The kiwi traded at 94.40 Australian cents as at 5pm versus 94.52 Australian cents as at 8am and 94.14 cents yesterday. It was at 72.69 US cents from 72.88 cents late yesterday.
Investors sought the kiwi after Miner Fortescue Metals said it is expecting to receive a lower price for its iron ore as conditions in China remain unfavourable and global trade tensions continue.
Mark Johnson, a senior dealer at OMF, said the kiwi, however, may be capped around these levels as it hasn't managed to break through 94.65 Australian cents with any conviction and it was looking "pretty stretched."
The kiwi eased slightly against the greenback and may have been weighed when the ANZ Business Outlook reported a net 20 percent of businesses were pessimistic about the year ahead, versus 19 percent in February. "At a top-line level, today’s ANZ business survey was disappointing, in that its headline confidence and activity measures essentially stopped recovering," said BNZ head of research Stephen Toplis in a note.
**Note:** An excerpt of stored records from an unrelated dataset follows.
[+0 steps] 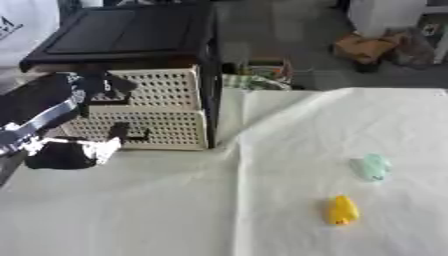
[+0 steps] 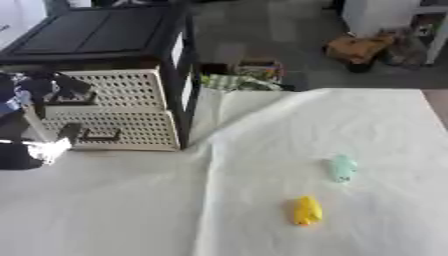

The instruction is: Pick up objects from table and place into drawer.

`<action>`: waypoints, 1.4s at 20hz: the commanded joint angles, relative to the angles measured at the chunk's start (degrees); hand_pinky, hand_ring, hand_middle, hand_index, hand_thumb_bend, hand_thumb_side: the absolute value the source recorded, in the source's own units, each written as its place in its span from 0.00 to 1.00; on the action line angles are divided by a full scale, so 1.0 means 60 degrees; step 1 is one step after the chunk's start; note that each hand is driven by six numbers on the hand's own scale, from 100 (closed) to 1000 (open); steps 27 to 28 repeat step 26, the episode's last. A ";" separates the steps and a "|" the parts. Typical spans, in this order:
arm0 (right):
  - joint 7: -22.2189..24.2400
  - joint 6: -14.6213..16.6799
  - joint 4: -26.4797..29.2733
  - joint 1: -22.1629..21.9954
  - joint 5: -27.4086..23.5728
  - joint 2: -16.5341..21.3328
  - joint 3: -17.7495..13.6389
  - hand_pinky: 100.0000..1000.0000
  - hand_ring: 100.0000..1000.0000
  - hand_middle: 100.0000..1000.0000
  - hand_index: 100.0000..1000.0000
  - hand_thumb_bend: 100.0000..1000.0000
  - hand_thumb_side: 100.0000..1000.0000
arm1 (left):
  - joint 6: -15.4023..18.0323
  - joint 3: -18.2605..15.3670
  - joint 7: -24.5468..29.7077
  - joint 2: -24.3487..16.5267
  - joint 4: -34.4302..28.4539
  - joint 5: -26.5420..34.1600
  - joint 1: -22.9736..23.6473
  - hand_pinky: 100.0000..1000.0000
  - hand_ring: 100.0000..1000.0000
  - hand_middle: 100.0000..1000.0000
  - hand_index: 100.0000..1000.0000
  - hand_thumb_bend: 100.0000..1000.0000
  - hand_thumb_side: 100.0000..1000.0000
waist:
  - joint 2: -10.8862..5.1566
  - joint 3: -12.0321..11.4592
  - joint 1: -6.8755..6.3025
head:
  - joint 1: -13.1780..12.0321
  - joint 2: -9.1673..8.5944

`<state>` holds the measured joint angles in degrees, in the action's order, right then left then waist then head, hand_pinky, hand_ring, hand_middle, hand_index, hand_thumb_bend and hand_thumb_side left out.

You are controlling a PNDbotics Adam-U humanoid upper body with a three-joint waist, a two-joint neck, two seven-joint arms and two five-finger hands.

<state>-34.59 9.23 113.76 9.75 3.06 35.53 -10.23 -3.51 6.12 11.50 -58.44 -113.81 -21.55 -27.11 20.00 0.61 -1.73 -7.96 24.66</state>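
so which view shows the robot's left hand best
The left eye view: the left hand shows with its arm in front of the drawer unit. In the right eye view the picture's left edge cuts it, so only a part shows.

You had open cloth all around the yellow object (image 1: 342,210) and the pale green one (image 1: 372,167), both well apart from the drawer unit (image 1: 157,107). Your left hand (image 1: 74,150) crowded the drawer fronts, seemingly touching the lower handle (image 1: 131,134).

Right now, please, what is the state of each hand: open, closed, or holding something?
Left hand: at the drawer unit; open or closed cannot be told.
Right hand: not in view.
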 commanded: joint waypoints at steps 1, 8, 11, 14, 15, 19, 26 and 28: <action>-0.0026 -0.0034 0.0138 -0.0022 -0.0099 0.0135 -0.0152 0.51 0.56 0.24 0.65 0.28 0.77 | 0.0275 -0.0371 -0.0443 -0.0138 -0.0131 0.0259 0.0004 0.31 0.63 0.68 0.87 0.01 0.34 | -0.0276 -0.0028 0.0038 | 0.0027 0.0099; -0.0065 -0.0029 0.0138 -0.0132 -0.0137 0.0090 -0.0207 0.51 0.56 0.25 0.65 0.27 0.77 | 0.1140 -0.1097 -0.1415 0.0556 -0.0131 0.1026 0.0008 0.22 0.51 0.58 0.80 0.00 0.17 | -0.0424 -0.0095 0.0138 | 0.0143 0.0200; -0.0091 -0.0011 0.0138 -0.0162 -0.0143 0.0067 -0.0223 0.52 0.56 0.25 0.65 0.27 0.77 | 0.1581 -0.1252 -0.1857 0.1045 -0.0131 0.1464 0.0036 0.19 0.46 0.54 0.77 0.00 0.17 | -0.0454 -0.0115 0.0197 | 0.0194 0.0248; -0.0118 0.0002 0.0138 -0.0196 -0.0143 0.0034 -0.0242 0.52 0.56 0.25 0.65 0.27 0.78 | 0.2040 -0.1299 -0.2316 0.1615 -0.0131 0.1923 0.0194 0.16 0.43 0.51 0.75 0.00 0.20 | -0.0473 -0.0138 0.0255 | 0.0244 0.0296; -0.0133 0.0011 0.0138 -0.0202 -0.0143 0.0026 -0.0250 0.52 0.56 0.25 0.65 0.27 0.78 | 0.2190 -0.1280 -0.2466 0.1819 -0.0131 0.2073 0.0255 0.15 0.42 0.50 0.74 0.00 0.22 | -0.0479 -0.0138 0.0274 | 0.0255 0.0306; -0.0146 0.0037 0.0138 -0.0219 -0.0151 -0.0018 -0.0252 0.52 0.56 0.25 0.65 0.27 0.78 | 0.2817 -0.1116 -0.3094 0.2557 -0.0131 0.2700 0.0429 0.15 0.40 0.48 0.72 0.00 0.34 | -0.0502 -0.0143 0.0346 | 0.0277 0.0341; -0.0090 0.0075 0.0138 -0.0167 -0.0249 -0.0025 -0.0230 0.52 0.56 0.26 0.65 0.27 0.79 | 0.4490 -0.0221 -0.4038 0.3884 -0.0131 0.4621 0.0828 0.22 0.43 0.50 0.73 0.00 0.57 | -0.0584 -0.0144 0.0403 | 0.0316 0.0424; -0.0090 0.0075 0.0138 -0.0167 -0.0249 -0.0025 -0.0230 0.52 0.56 0.26 0.65 0.27 0.79 | 0.4490 -0.0221 -0.4038 0.3884 -0.0131 0.4621 0.0828 0.22 0.43 0.50 0.73 0.00 0.57 | -0.0584 -0.0144 0.0403 | 0.0316 0.0424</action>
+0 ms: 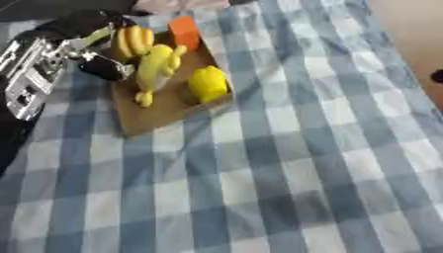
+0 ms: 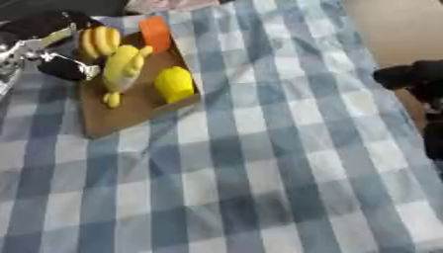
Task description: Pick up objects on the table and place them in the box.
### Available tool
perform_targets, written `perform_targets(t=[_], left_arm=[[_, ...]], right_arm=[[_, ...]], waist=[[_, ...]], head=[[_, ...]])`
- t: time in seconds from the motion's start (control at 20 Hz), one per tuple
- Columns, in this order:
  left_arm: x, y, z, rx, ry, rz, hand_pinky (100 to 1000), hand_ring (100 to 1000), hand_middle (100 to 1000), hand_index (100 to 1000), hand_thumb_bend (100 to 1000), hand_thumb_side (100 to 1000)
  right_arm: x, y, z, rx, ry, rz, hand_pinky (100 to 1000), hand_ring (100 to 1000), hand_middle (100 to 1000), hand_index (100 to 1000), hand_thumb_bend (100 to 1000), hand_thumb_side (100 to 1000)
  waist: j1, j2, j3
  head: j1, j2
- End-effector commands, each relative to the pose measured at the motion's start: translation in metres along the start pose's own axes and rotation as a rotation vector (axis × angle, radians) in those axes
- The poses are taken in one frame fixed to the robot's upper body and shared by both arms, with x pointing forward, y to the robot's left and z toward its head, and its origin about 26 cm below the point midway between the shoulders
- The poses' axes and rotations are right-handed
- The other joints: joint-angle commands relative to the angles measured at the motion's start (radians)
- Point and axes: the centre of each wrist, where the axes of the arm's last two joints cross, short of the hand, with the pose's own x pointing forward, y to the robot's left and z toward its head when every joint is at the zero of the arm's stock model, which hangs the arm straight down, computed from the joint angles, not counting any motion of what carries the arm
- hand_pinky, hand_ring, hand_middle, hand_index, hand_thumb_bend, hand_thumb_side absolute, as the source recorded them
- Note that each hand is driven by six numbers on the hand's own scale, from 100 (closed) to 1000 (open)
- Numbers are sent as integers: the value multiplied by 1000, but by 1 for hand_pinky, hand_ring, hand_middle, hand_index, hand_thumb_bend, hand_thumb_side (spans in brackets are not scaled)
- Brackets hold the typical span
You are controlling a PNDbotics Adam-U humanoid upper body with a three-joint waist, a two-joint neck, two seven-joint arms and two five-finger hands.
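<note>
Flat brown cardboard box (image 1: 164,106) lies on the blue-and-white checked tablecloth (image 1: 286,163), just right of the robot's black-and-silver left hand (image 1: 104,66).
Inside it, largest to smallest: a long smooth yellow banana toy (image 1: 154,69), a ribbed yellow banana bunch (image 1: 134,40), a rounded yellow lemon-like fruit (image 1: 207,84), an orange block (image 1: 183,32). Whether the left hand's fingers are curled I cannot tell. The dark right hand (image 2: 414,75) shows at the right edge, its fingers unclear.

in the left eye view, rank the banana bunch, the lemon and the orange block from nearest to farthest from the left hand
1. Banana bunch, just right of the left hand, at the box's far left corner.
2. Orange block, at the box's far edge, and lemon, on its right side: too close to call.
</note>
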Motion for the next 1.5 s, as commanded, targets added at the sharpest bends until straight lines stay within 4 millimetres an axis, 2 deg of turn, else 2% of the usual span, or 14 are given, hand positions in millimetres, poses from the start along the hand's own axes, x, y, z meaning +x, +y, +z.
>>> perform_targets(t=[0.05, 0.25, 0.35, 0.4, 0.5, 0.6, 0.8, 0.95, 1.05, 1.1, 1.2, 1.25, 1.35, 1.5], left_arm=[[-11, 10, 4, 14, 27, -12, 915, 900, 853, 939, 293, 375], [-12, 8, 4, 9, 28, 10, 916, 895, 850, 943, 299, 428], [-13, 7, 4, 3, 24, 19, 920, 903, 870, 952, 343, 481], [-13, 7, 4, 0, 23, 20, 921, 907, 881, 961, 395, 524], [-13, 8, 4, 1, 22, 18, 929, 919, 893, 972, 563, 609], [-12, 9, 4, 8, 20, 6, 935, 931, 902, 976, 639, 604], [-11, 13, 5, 29, 14, 3, 943, 941, 914, 994, 622, 578], [-10, 14, 6, 39, 8, 7, 941, 939, 909, 989, 573, 548], [-8, 16, 6, 48, -1, 18, 940, 932, 900, 980, 496, 530], [-7, 18, 7, 59, -13, 33, 938, 920, 886, 965, 380, 503], [0, 31, 16, 129, -54, 87, 917, 872, 836, 906, 100, 335], [5, 41, 25, 193, -83, 123, 912, 854, 820, 881, 100, 333], [19, 69, 57, 382, -155, 226, 910, 800, 779, 849, 100, 427], [40, 101, 126, 698, -268, 430, 915, 780, 771, 854, 100, 525]], right_arm=[[4, -3, -4, 12, -11, 13, 845, 817, 699, 852, 100, 470], [3, -2, -4, 12, -7, 12, 846, 816, 697, 851, 100, 470], [3, -1, -4, 13, -6, 11, 846, 815, 697, 851, 100, 470], [3, -1, -4, 13, -6, 11, 846, 815, 696, 851, 100, 470], [3, -1, -4, 14, -4, 10, 846, 815, 696, 851, 100, 470], [3, 0, -4, 15, -3, 9, 846, 814, 695, 851, 100, 470], [3, 0, -3, 15, -1, 8, 846, 813, 693, 850, 100, 470], [3, 1, -2, 15, 1, 6, 846, 812, 692, 850, 100, 470], [3, 1, -1, 14, 4, 4, 847, 812, 692, 850, 100, 470], [3, 1, -1, 12, 5, 3, 846, 812, 692, 850, 100, 470], [3, 1, 0, 8, 7, 4, 846, 812, 692, 850, 100, 470], [3, 0, 1, 6, 7, 6, 846, 812, 692, 850, 100, 470], [4, -2, 2, -3, 4, 12, 845, 812, 694, 850, 100, 470], [5, -5, 5, -19, 7, 23, 845, 813, 695, 850, 100, 470]], waist=[[-6, -22, -2], [-7, -19, 0], [-7, -18, 1], [-8, -18, 1], [-8, -18, 2], [-9, -18, 3], [-8, -19, 4], [-7, -21, 5], [-6, -22, 7], [-6, -24, 8], [-5, -27, 12], [-5, -29, 15], [-5, -33, 24], [-8, -41, 43]], head=[[-1, -9], [-2, -9], [-3, -9], [-3, -9], [-4, -7], [-4, -5], [-4, -3], [-5, -2], [-7, -1], [-9, 1], [-15, 7], [-20, 10], [-36, 18], [-72, 30]])
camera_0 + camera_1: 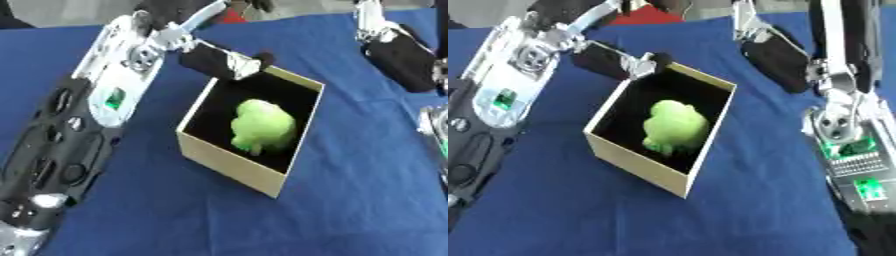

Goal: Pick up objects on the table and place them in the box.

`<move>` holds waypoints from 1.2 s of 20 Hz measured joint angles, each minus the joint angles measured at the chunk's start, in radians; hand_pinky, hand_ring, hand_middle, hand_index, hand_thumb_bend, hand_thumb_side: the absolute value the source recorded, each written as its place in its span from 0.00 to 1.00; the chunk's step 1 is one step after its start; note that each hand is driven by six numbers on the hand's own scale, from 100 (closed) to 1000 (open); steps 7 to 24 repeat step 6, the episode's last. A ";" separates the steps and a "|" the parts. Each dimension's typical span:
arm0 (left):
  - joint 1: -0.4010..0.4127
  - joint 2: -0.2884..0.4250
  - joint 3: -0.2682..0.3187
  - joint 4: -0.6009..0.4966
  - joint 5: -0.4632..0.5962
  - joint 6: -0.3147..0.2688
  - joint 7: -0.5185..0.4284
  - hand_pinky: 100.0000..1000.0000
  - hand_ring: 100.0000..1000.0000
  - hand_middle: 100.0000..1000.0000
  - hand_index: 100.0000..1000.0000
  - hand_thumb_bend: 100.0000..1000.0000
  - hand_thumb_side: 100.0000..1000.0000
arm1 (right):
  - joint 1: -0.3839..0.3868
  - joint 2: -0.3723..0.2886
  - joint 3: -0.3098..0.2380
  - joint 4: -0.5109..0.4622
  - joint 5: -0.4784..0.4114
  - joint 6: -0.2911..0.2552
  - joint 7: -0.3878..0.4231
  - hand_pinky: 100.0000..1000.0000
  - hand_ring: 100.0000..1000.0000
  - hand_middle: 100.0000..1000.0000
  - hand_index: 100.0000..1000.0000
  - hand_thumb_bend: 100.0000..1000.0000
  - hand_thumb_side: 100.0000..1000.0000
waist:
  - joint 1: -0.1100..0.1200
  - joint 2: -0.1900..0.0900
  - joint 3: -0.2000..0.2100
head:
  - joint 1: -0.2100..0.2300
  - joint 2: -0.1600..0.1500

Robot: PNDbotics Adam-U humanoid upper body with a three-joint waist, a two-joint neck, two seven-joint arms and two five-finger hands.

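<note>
In the middle of the blue counter [350, 200] stands the box [229, 164], open at the top, pale on the outside and black within. A green lump [260, 126] lies inside it, on the floor of the box toward the near wall, touching no hand.

By its look, the lump is light and soft: a rounded, knobbly thing of bright green, perhaps foam or plush, with a small stub at its lower edge. I judge that it would give under the fingers rather than slip or break. The best hold is probably across its broad rounded body from above, since the walls leave little room at the sides; the stub looks too small to trust. What the lump is meant to be, I cannot make out.

The left hand [229, 62] hangs at the far corner of the box, over or against the rim. It shows as a dark shape with pale bits at its end, and I cannot tell how its fingers stand or whether they touch the cardboard. It appears to carry nothing.

The right hand [773, 56] hangs over the far right of the counter, well apart from the box. It too is only a dark mass, so I cannot tell whether it is open or closed.

The arms hide much of the counter at both sides, and no other loose thing shows on the cloth. Whether more waits beneath the arms cannot be told.
</note>
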 measured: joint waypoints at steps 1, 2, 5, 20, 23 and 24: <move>0.011 0.013 0.015 -0.017 0.013 0.016 0.016 0.44 0.67 0.57 0.71 0.10 0.43 | 0.000 0.000 -0.001 0.000 0.002 0.000 0.000 0.88 0.72 0.72 0.88 0.00 0.50 | 0.000 0.000 0.001 | -0.002 0.000; 0.021 0.026 0.031 -0.035 0.025 0.033 0.032 0.44 0.67 0.57 0.71 0.08 0.44 | 0.000 0.000 -0.002 0.000 0.003 0.000 0.000 0.88 0.72 0.72 0.88 0.00 0.50 | -0.001 0.000 0.002 | -0.003 0.000; 0.056 0.065 0.075 -0.086 0.053 0.083 0.076 0.43 0.67 0.56 0.71 0.02 0.46 | -0.001 0.000 -0.004 0.000 0.004 -0.001 0.001 0.88 0.72 0.72 0.88 0.00 0.50 | -0.002 0.000 0.006 | -0.005 0.000; 0.069 0.076 0.087 -0.102 0.063 0.098 0.089 0.43 0.67 0.56 0.71 0.01 0.47 | -0.001 0.000 -0.004 0.000 0.004 -0.001 0.001 0.88 0.72 0.72 0.88 0.00 0.50 | -0.002 0.000 0.007 | -0.006 0.000; 0.069 0.076 0.087 -0.102 0.063 0.098 0.089 0.43 0.67 0.56 0.71 0.01 0.47 | -0.001 0.000 -0.004 0.000 0.004 -0.001 0.001 0.88 0.72 0.72 0.88 0.00 0.50 | -0.002 0.000 0.007 | -0.006 0.000; 0.069 0.076 0.087 -0.102 0.063 0.098 0.089 0.43 0.67 0.56 0.71 0.01 0.47 | -0.001 0.000 -0.004 0.000 0.004 -0.001 0.001 0.88 0.72 0.72 0.88 0.00 0.50 | -0.002 0.000 0.007 | -0.006 0.000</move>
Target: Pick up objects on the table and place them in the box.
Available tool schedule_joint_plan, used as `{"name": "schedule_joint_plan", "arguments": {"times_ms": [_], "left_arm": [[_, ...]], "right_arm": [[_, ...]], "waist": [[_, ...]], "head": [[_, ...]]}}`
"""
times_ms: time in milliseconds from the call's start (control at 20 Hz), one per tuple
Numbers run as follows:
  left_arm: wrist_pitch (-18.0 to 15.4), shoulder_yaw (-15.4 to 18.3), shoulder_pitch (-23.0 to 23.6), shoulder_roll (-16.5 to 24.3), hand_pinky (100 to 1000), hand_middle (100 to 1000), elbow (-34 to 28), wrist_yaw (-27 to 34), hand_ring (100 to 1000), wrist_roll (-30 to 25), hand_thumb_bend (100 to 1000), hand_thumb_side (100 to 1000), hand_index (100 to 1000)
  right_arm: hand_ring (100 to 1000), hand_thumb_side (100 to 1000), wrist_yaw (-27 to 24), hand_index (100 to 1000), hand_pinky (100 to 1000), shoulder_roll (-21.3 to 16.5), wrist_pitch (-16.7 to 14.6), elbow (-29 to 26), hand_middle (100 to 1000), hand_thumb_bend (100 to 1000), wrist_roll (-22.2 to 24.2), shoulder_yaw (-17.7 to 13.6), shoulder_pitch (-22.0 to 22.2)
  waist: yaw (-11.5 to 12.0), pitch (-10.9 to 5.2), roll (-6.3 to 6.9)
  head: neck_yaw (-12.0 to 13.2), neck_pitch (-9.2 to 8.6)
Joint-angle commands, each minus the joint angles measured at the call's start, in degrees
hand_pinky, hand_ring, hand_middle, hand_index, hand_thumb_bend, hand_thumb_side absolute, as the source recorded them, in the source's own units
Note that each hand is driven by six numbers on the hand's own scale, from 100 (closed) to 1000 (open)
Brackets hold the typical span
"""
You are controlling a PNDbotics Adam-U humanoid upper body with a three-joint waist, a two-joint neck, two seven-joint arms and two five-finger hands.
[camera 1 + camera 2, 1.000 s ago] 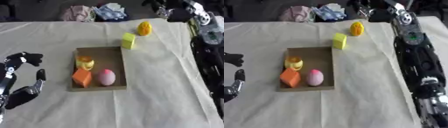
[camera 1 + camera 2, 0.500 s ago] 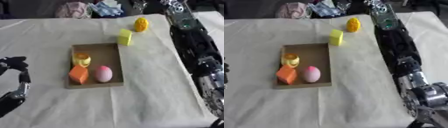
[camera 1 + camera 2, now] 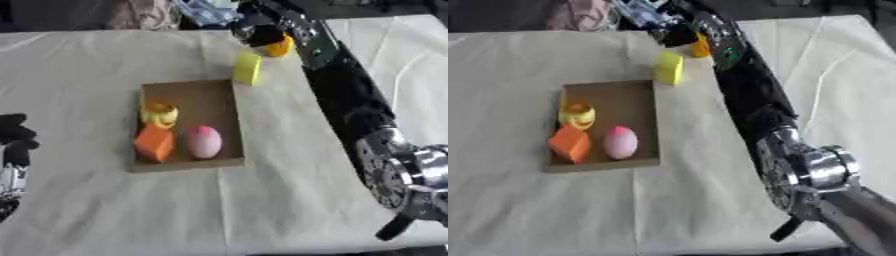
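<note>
A shallow brown box [image 3: 194,94] lies in the middle of the cream cloth. Inside it are an orange cube [image 3: 154,142], a pink egg [image 3: 203,141] and a yellow cup [image 3: 159,112]. A yellow block [image 3: 248,68] stands on the cloth just beyond the box's far right corner. Further back lies an orange-yellow round thing [image 3: 281,47]. My right hand [image 3: 255,31] is right against its far left side and partly covers it. My left hand [image 3: 12,136] shows at the left edge, open and holding nothing.
My right arm [image 3: 350,100] stretches along the table's right side, from the lower right corner to the far edge. Bundles of cloth [image 3: 140,12] and a blue-white heap [image 3: 206,11] lie beyond the table's far edge.
The head has tilted, so the whole picture shifted. My right hand has come down from the far right onto the orange-yellow thing. The left hand has dropped lower at the left edge.
</note>
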Motion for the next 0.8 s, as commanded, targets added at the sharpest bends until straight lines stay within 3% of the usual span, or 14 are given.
{"name": "schedule_joint_plan", "arguments": {"times_ms": [50, 300, 800], "left_arm": [[0.34, 0.81, 0.13, -0.28, 668, 561, -0.84, 0.06, 556, -0.74, 100, 564, 791], [1.49, 0.76, 0.68, -1.62, 668, 560, -0.84, -0.50, 554, -1.40, 100, 584, 794], [2.37, 0.81, 0.64, -2.67, 668, 559, -0.84, -1.08, 553, -2.08, 100, 595, 796]], "right_arm": [[882, 199, 4.29, 971, 916, -0.97, -0.17, 1.47, 923, 100, -2.35, -0.51, -1.26], [909, 300, 7.79, 988, 930, -2.22, -1.24, 4.26, 940, 100, -2.73, 0.04, -2.06], [967, 278, 12.47, 994, 969, -3.33, -1.21, 5.24, 960, 100, -4.49, 0.20, -2.86]], "waist": [[0.31, -0.88, 0.21], [0.83, -0.71, -0.08], [1.15, -0.66, -0.57]], "head": [[-0.46, 0.29], [-0.71, 0.29], [-0.93, 0.29]]}}
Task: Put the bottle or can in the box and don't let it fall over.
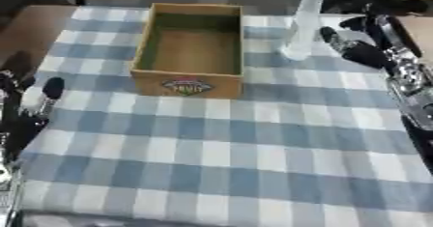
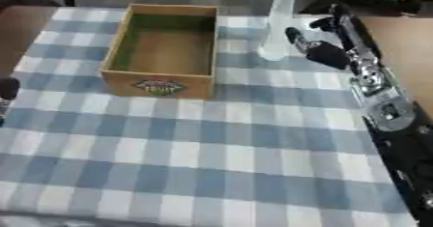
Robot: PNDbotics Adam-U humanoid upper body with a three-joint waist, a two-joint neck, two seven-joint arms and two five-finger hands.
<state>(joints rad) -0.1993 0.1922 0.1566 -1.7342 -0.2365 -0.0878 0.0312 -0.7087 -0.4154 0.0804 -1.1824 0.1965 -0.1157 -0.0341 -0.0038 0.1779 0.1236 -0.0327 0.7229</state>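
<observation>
While the bottle (image 1: 302, 21) stands beside the box (image 1: 189, 52), right hand (image 2: 320, 49) fingers seem spread near it.

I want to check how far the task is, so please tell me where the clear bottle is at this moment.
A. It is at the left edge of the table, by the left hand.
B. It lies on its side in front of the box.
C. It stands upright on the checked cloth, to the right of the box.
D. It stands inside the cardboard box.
C: the clear bottle stands upright on the checked cloth right of the cardboard box, beside the right hand; the box holds nothing.
</observation>
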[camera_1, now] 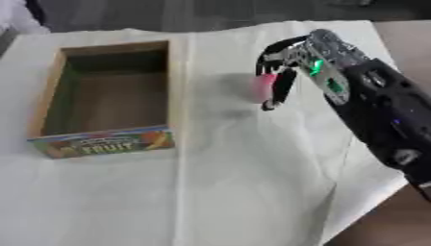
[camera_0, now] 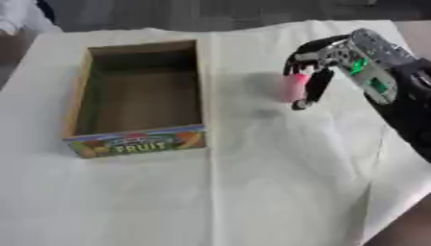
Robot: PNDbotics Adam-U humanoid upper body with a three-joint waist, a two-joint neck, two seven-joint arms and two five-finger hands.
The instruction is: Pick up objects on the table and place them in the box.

Trading, however, was very light as lingering global trade tensions continued to sideline investors with the trade-weighted index largely unchanged at 74.50 from 74.53 late yesterday.
Looking ahead, Johnson said that markets will be keeping an eye out for fourth-quarter gross domestic product data in the US later in the global trading day followed by the Federal Reserve's preferred gauge on inflation known as the PCE index, due out early Friday morning in New Zealand.
Johnson said that should the PCE index point to higher inflation it "may rattle a few cages" and lead markets to think the Fed might lift rates three more times this year rather than two.
The New Zealand dollar traded at 58.54 euro cents from 58.52 cents late yesterday and at 4.5674 yuan from 4.5621 yuan yesterday. It traded at 76.70 yen from 76.97 yen.
New Zealand's two-year swap rate fell three basis points to 2.20 and the 10-year swap rate fell seven basis points to 3.05 percent.